**YOUR GOAL:**
Using the listing below, report how many lines hold the word "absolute", and nothing else.

**DATA TO PROCESS:**
[Start of Attachment]

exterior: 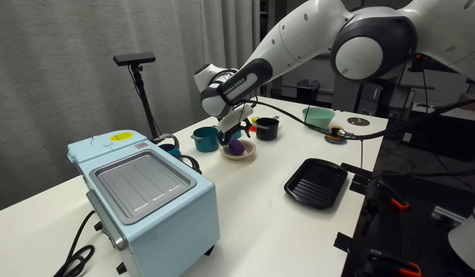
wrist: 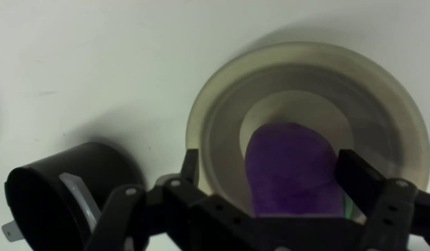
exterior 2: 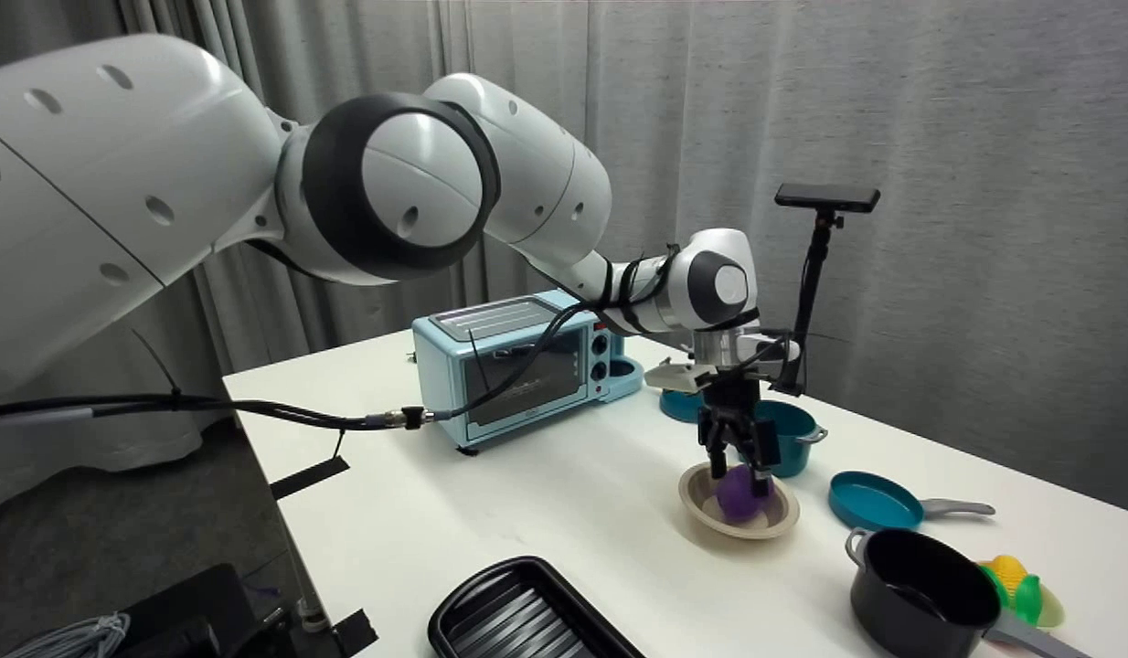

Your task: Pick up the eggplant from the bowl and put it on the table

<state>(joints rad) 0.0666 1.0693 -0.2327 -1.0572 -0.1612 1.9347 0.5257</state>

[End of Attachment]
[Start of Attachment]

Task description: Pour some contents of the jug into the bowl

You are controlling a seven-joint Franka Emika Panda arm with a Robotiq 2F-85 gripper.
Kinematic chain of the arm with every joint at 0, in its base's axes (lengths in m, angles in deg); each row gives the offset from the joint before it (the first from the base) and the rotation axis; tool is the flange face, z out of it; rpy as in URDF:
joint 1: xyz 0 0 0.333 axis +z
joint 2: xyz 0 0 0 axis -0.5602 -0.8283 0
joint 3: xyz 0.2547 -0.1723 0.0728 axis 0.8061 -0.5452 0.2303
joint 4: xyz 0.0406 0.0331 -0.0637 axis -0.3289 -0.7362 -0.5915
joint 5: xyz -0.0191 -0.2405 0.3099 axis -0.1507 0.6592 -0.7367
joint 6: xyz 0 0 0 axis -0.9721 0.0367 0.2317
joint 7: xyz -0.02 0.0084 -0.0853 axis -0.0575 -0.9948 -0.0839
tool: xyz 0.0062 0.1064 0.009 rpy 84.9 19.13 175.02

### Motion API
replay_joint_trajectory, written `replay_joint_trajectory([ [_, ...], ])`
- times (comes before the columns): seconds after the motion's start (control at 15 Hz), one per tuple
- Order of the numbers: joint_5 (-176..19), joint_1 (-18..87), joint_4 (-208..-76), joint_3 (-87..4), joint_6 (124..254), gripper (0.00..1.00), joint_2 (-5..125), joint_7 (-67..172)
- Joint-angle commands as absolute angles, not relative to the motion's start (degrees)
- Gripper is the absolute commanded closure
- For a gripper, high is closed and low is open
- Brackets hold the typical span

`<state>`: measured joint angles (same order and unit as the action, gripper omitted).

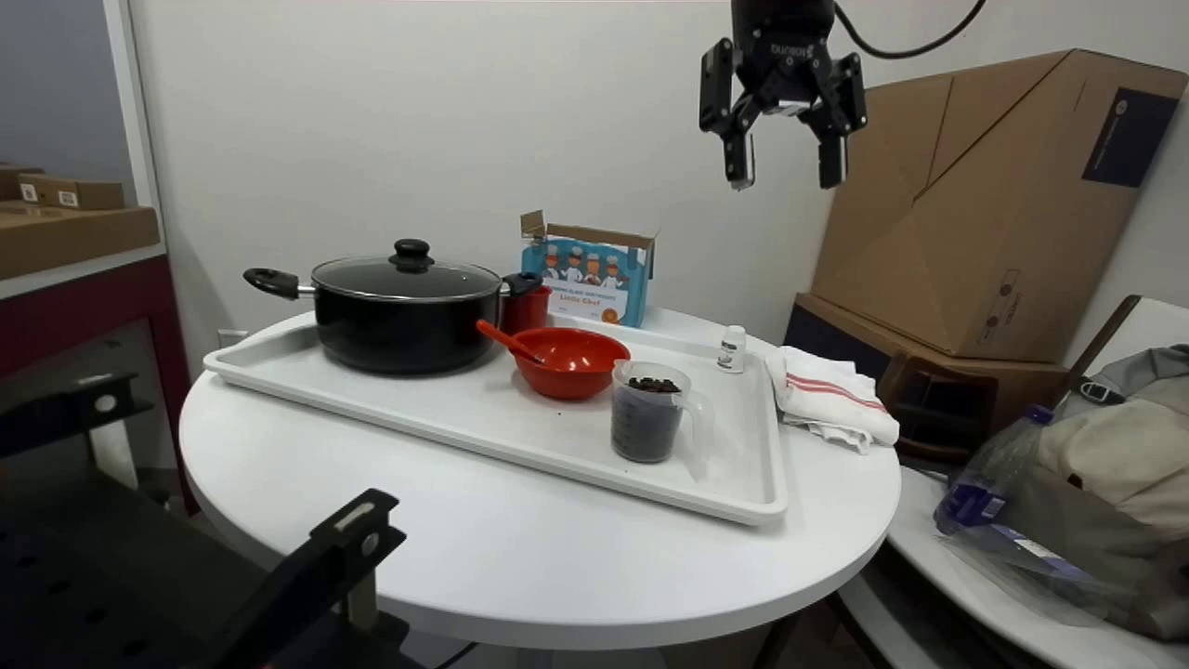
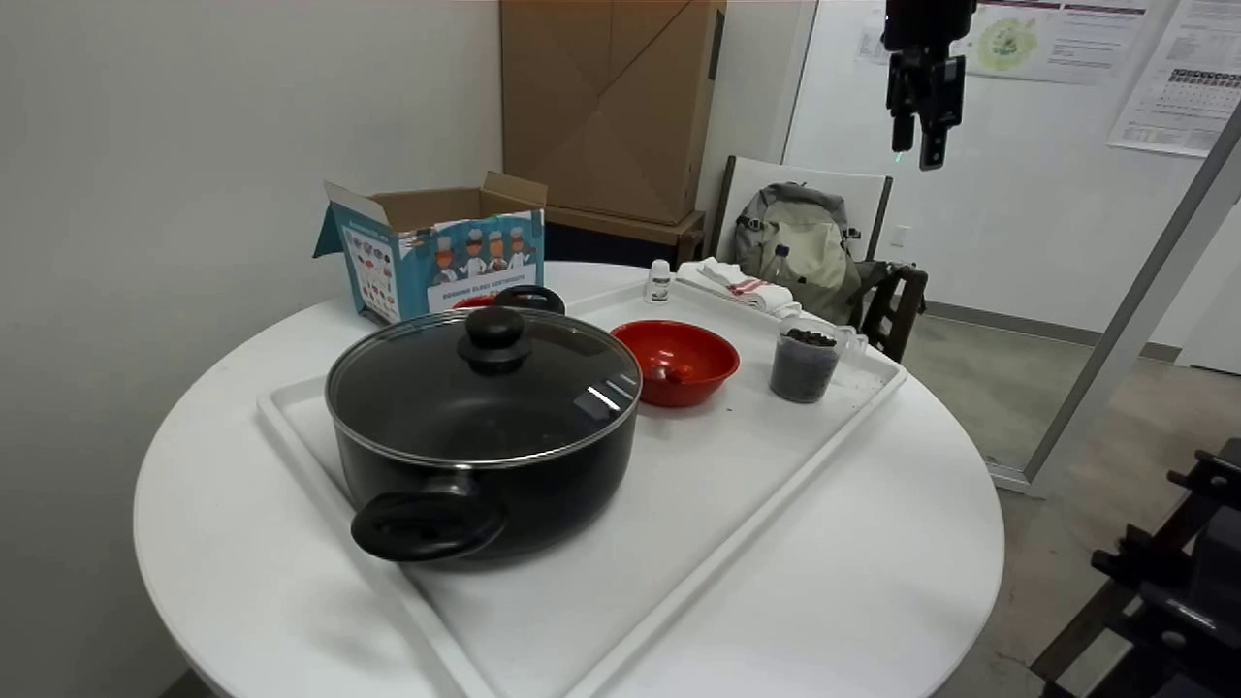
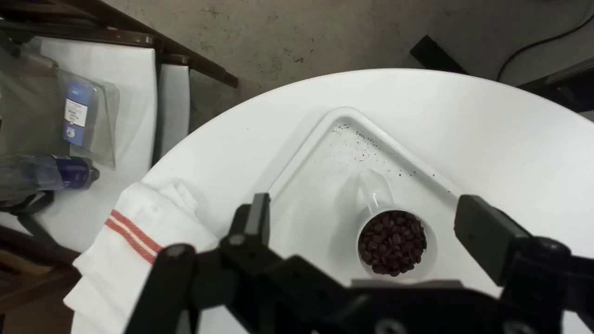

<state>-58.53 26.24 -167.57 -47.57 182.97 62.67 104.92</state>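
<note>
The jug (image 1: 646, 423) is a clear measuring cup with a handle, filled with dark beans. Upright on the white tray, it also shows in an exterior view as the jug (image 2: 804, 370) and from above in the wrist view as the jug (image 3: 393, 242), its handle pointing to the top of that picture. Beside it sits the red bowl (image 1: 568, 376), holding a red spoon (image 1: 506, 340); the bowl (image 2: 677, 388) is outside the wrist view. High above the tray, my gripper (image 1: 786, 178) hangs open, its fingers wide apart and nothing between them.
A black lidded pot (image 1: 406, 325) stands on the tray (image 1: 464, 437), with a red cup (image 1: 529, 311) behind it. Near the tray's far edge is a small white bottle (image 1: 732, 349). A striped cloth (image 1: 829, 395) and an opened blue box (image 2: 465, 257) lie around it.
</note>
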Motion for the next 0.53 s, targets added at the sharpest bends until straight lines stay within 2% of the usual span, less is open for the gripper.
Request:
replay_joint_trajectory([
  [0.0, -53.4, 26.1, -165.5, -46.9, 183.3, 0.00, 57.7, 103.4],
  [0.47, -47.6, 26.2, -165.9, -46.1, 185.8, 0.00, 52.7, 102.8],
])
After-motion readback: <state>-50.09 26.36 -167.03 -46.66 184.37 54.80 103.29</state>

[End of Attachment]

**YOUR RESPONSE:**
2